Loretta has settled in amazingly well. She is very sociable and loves being out and about. I have not had any problems starting her at baby class ( 3 other babies in large hall) or group at the library ( up to 12 other babies in small room sat on carpet). 
Then this week we went to a Xmas party ( about 6 other children in friends lounge). She was fine to start with but then when a baby cried she got do distressed. Really cried. It was heartbreaking to see. This happened every ten mins or so. I nearly left as was so distressing for her but in between bursts of crying she was fine! 

I've been thinking about reasons for this and do you think it could be because she never went to any mummy baby groups from a young age so just not used to seeing and hearing other babies cry? Or is this just something babies can be upset by anyway? It's difficult to know if this is just a normal baby reaction or whether because of her background it was just all too much for her. 

Thanks in advance for any comments in this

Lorella xxx


----------



## GERTIE179 (Apr 20, 2005)

Hi,

unsure to be honest.

My LO was a bit older but after coming home he cried quite excessively if he heard anyone else crying.

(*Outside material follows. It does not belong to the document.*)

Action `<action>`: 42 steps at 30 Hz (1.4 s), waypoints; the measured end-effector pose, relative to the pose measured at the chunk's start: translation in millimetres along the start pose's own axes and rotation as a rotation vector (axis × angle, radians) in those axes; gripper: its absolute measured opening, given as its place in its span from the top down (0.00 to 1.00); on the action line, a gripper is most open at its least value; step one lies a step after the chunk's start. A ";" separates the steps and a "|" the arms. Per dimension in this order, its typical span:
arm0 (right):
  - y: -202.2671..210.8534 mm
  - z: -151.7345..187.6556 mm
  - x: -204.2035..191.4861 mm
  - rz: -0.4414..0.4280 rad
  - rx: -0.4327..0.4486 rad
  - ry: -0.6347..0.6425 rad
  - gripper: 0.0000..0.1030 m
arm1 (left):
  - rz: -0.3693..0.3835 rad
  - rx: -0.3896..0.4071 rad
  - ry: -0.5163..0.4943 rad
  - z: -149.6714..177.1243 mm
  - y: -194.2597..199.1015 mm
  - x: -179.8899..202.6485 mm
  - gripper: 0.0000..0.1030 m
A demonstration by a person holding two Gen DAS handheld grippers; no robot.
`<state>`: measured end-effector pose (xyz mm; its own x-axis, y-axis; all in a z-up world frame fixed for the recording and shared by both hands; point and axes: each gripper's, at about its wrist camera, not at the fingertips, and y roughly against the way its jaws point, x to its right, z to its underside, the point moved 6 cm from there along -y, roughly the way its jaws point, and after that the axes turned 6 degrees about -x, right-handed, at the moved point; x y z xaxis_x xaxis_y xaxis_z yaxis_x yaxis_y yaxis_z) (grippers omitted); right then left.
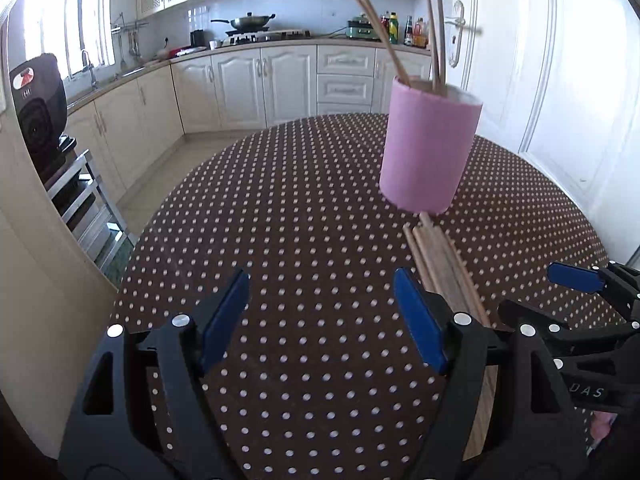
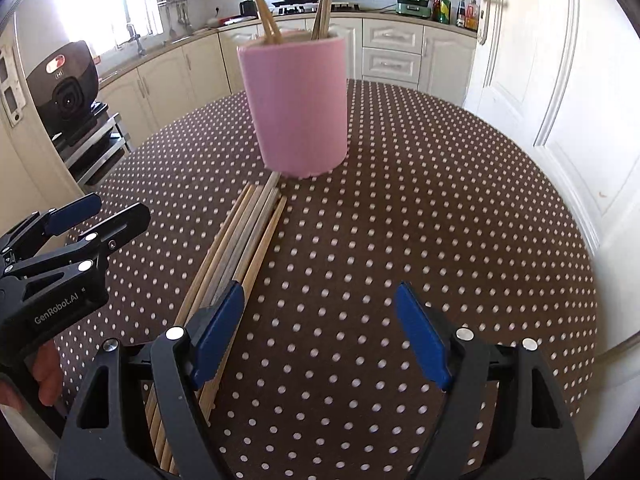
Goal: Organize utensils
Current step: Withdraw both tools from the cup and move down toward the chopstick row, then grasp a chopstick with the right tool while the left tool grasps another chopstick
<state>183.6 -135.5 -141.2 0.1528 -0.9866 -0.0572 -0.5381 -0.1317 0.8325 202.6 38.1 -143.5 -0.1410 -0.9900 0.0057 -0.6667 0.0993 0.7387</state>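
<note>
Pink cup [image 2: 298, 112] stands far on the table [image 2: 440, 200] w/ four chopsticks in it. A pile of chopsticks [image 2: 240, 240] lies near, not yet put in. Left gripper [image 1: 320, 320] & right gripper [image 2: 320, 332]: both spread, holding nothing.

We count one pink cup [image 2: 298, 114] ahead of the jaws, four chopsticks [image 1: 434, 36] standing inside it.
</note>
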 end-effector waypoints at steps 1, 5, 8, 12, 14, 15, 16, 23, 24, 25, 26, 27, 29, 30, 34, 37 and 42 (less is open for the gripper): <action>-0.5 1.4 -0.8 -0.002 -0.004 -0.002 0.28 | 0.002 -0.005 0.003 1.3 -1.1 -0.8 0.28; -1.1 6.2 -4.9 -0.001 -0.013 0.007 0.28 | 0.013 -0.019 0.014 5.8 -2.3 -3.8 0.27; -2.7 6.7 -7.2 0.006 -0.009 0.011 0.28 | 0.016 -0.023 0.008 9.3 -3.5 -2.9 0.27; -2.3 4.1 -12.3 0.042 -0.004 0.032 0.34 | 0.014 -0.039 0.001 15.3 -3.5 2.2 0.26; -4.0 2.7 -22.6 0.023 -0.002 0.052 0.54 | 0.014 -0.052 0.002 18.1 -4.3 4.5 0.26; -3.8 2.1 -26.3 0.020 -0.002 0.064 0.57 | 0.012 -0.057 0.002 18.7 -5.0 5.8 0.26; -4.1 1.4 -28.8 0.028 0.000 0.076 0.61 | 0.010 -0.065 0.000 20.0 -5.7 7.0 0.26; -2.0 4.2 -35.0 -0.006 -0.034 0.071 0.77 | 0.011 -0.089 0.004 25.6 -3.1 11.3 0.26; -1.1 5.2 -36.1 -0.021 -0.042 0.065 0.78 | 0.012 -0.091 0.006 25.8 -2.5 11.6 0.26; -0.7 6.2 -36.7 -0.032 -0.049 0.058 0.79 | 0.012 -0.093 0.006 25.5 -2.2 11.7 0.26; -0.6 6.5 -37.2 -0.028 -0.050 0.060 0.79 | 0.012 -0.094 0.006 25.3 -1.7 12.4 0.26; -0.8 6.0 -38.2 -0.023 -0.049 0.064 0.79 | 0.014 -0.095 0.006 24.8 -1.1 13.5 0.26; -2.2 3.9 -38.4 -0.027 -0.057 0.052 0.81 | 0.014 -0.095 0.004 24.2 0.1 16.3 0.26; -3.7 1.7 -40.7 -0.034 -0.063 0.046 0.83 | 0.010 -0.095 0.004 23.9 0.1 17.1 0.26; -7.3 -3.8 -45.9 -0.035 -0.068 0.068 0.87 | -0.004 -0.114 0.006 23.8 -2.6 18.0 0.26; -11.2 -8.9 -44.8 -0.066 -0.085 0.048 0.89 | 0.013 -0.134 0.014 24.1 -4.4 17.3 0.26; -10.6 -2.7 -41.6 -0.062 -0.111 0.060 0.91 | 0.004 -0.130 0.008 23.8 -3.0 17.4 0.26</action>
<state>185.2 -92.8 -146.1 0.2338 -0.9690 -0.0800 -0.4320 -0.1772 0.8843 184.8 23.0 -161.6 -0.1373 -0.9904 0.0140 -0.5656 0.0900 0.8198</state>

He was in fc with a baby and hadn't done this. But it became quite noticeable to me how the crying made him worry - a bit like animals when one starts they all get jittery. I think we underestimate how the move affects pre-verbal ones - but there's nothing that can be done as we didn't make that decision or put there needs second. I just help by being there for LO and building his trust and confidence.

Even now if someone gets upset at nursery he's the one trying to comfort them or let the teacher know that they're upset. It will be interesting in a few years if he can rely some of his feelings about this or if he is just going to show lots of empathy and his caring side.

This is just the thing with adoption - sometimes its just a normal stage youngster and other times theyre may be something to it.  I'll always question myself as i think its good to look beneath the behaviours but sometimes it is a mystery.

x


----------



## Barbados Girl (Jul 7, 2012)

I think there is a developmental stage when they start to show empathy but cannot remember when. If the distress of other babies triggers some of her grief at moving then perhaps best for her to let it out?


----------



## missowen (Feb 22, 2014)

They do set each other off yes that's completely normal. I think maybe it's a survival thing if one is distressed maybe there's danger somewhere etc...

Humans don't have the ability to empathise until around 12 years of age normally. That is why toddlers are so egocentric and why you're wasting your time trying to reason with them


----------



## Lorella (Jan 10, 2013)

Thanks ladies.

I've had a look on line about the developmental stages and it does look like this is a phase some babies do go through. It's coincided with her finding her voice a bit more and her cry has developed into a loud wail so I think that's made it even more heartbreaking to listen to!

I will keep an eye on it and see if it was just a one off or if it develops into a problem. 

Xx


----------



## Bunny Face (Jan 20, 2008)

Hi lorella, 

My DD also does this, she's 2.5 but has been doing it for a few months.  She gets quite concerned and usually comments on it for a while afterwards too.  I think it's a development phase she is going through (becoming aware of others) but it's difficult not to question everything and wonder whether it's 'adoption related'...

X


----------



## Lorella (Jan 10, 2013)

Thanks bunny face. 
Loretta is only 11 months. I just  discovered she has cut her first tooth tonight so that could have something to do with it maybe. Also she's been sneezy and snotty all day too. 
It is so difficult to know if things adoption related or not I agree. I guess we will always have this question as they grow up. 

Xx


----------